# What you will do
Your answer should show every line of the material below that includes "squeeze".

# Data provided
◆ ◆ ◆ ◆
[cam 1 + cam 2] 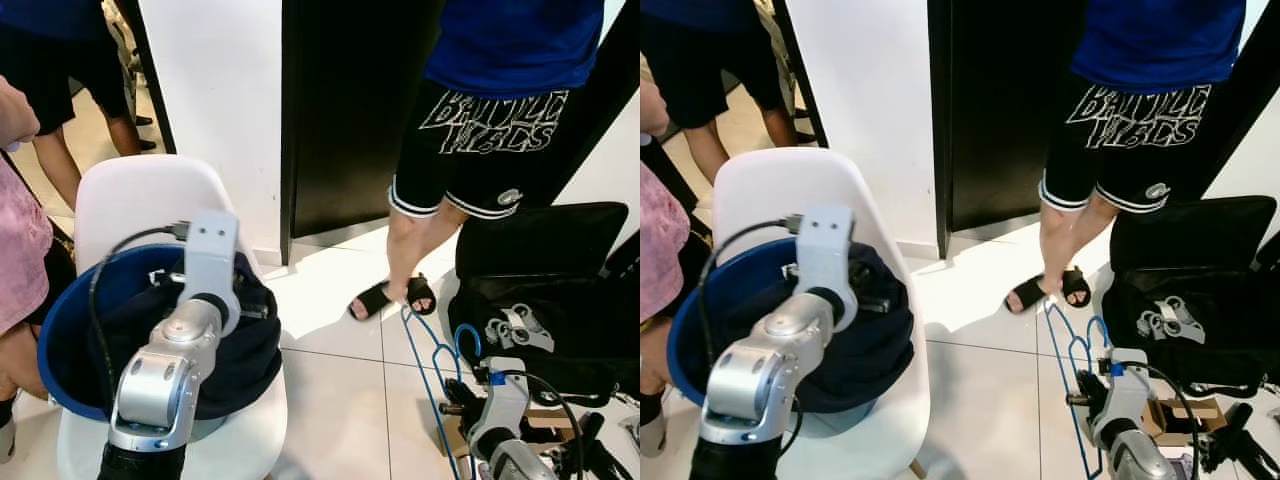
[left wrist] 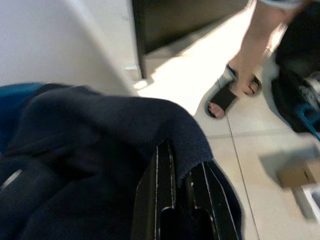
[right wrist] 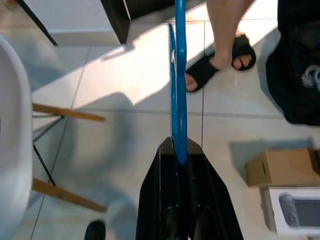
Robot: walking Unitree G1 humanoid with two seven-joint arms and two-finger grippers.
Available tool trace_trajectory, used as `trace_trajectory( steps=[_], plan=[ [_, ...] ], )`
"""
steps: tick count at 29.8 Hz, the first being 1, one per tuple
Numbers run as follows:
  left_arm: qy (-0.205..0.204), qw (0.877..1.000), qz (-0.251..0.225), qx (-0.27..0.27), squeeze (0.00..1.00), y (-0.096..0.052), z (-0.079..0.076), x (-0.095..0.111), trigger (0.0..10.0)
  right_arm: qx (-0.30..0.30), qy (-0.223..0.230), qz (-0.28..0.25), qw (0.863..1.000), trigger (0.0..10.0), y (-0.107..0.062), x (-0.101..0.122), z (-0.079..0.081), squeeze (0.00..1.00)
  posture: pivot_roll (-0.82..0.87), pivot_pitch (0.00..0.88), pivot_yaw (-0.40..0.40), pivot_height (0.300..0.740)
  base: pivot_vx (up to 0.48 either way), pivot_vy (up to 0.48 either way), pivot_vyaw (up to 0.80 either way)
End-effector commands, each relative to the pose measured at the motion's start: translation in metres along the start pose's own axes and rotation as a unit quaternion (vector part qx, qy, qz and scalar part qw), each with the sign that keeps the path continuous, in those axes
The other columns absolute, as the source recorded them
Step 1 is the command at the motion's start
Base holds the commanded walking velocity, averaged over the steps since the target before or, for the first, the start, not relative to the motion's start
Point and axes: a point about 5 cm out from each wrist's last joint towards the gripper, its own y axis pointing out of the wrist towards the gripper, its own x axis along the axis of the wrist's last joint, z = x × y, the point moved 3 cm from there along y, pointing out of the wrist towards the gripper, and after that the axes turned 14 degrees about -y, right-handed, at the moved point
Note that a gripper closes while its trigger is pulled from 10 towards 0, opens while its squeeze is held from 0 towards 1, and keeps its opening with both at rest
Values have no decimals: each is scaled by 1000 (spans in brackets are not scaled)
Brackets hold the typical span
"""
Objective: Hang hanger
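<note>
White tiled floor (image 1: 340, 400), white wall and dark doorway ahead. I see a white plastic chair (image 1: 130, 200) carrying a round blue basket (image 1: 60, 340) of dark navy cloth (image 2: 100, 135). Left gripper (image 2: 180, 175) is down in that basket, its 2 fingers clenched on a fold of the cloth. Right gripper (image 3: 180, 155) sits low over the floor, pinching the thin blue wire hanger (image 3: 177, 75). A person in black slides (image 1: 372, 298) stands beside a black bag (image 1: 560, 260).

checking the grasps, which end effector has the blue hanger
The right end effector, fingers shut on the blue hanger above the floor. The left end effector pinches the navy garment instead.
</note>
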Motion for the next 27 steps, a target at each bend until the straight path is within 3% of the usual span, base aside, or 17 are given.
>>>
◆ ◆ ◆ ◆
# Solution for this task
  left_arm: qy (-0.205..0.204), qw (0.877..1.000), qz (-0.251..0.225), qx (-0.27..0.27), squeeze (0.00..1.00), y (-0.096..0.052), z (-0.079..0.076), x (-0.095..0.111), trigger (0.0..10.0)
  right_arm: qx (-0.30..0.30), qy (-0.223..0.230), qz (-0.28..0.25), qw (0.863..1.000), trigger (0.0..10.0), y (-0.107..0.062), x (-0.101..0.122), z (-0.079..0.081), squeeze (0.00..1.00)
Note that a gripper closes while its trigger is pulled from 10 towards 0, opens while its squeeze is held from 0 towards 1, and keeps its opening with both at rest

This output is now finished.